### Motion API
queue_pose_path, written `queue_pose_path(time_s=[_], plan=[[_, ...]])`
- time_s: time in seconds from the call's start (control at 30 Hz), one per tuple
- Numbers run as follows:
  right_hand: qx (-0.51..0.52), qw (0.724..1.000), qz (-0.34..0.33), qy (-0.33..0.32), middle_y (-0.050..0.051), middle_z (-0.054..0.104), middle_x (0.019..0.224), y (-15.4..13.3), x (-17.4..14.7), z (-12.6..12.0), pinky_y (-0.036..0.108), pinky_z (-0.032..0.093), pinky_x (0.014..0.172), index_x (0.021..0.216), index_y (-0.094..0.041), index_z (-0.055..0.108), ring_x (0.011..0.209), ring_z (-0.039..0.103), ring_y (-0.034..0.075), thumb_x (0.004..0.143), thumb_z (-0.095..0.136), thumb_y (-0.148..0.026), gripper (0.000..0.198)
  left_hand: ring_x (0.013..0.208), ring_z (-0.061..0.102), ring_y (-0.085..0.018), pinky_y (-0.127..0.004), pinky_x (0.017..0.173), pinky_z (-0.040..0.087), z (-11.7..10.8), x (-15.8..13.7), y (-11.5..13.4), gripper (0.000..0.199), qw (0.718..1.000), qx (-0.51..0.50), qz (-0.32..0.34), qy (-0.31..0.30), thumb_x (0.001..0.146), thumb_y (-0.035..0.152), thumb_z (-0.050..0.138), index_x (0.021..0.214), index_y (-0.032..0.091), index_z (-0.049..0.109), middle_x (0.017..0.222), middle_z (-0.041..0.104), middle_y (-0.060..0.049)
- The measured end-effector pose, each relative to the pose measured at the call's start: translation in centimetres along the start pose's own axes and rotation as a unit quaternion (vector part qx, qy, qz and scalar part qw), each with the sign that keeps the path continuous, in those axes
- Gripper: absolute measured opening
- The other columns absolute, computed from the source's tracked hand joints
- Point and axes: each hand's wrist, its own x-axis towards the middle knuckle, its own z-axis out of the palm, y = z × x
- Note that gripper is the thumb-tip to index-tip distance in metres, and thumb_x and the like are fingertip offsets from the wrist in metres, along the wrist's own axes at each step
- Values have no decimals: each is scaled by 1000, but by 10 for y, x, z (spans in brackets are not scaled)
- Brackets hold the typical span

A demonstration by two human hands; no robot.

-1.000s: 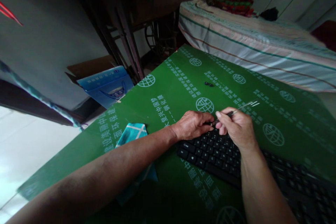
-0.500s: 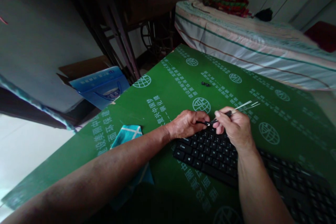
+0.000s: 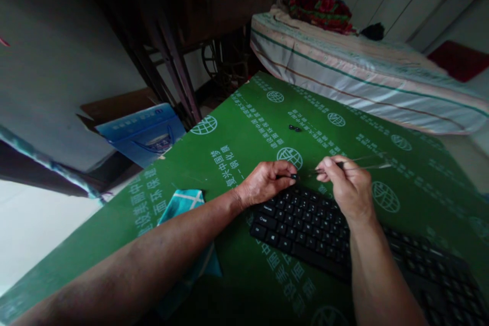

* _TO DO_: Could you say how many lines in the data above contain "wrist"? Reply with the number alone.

* _WRITTEN RESPONSE_: 2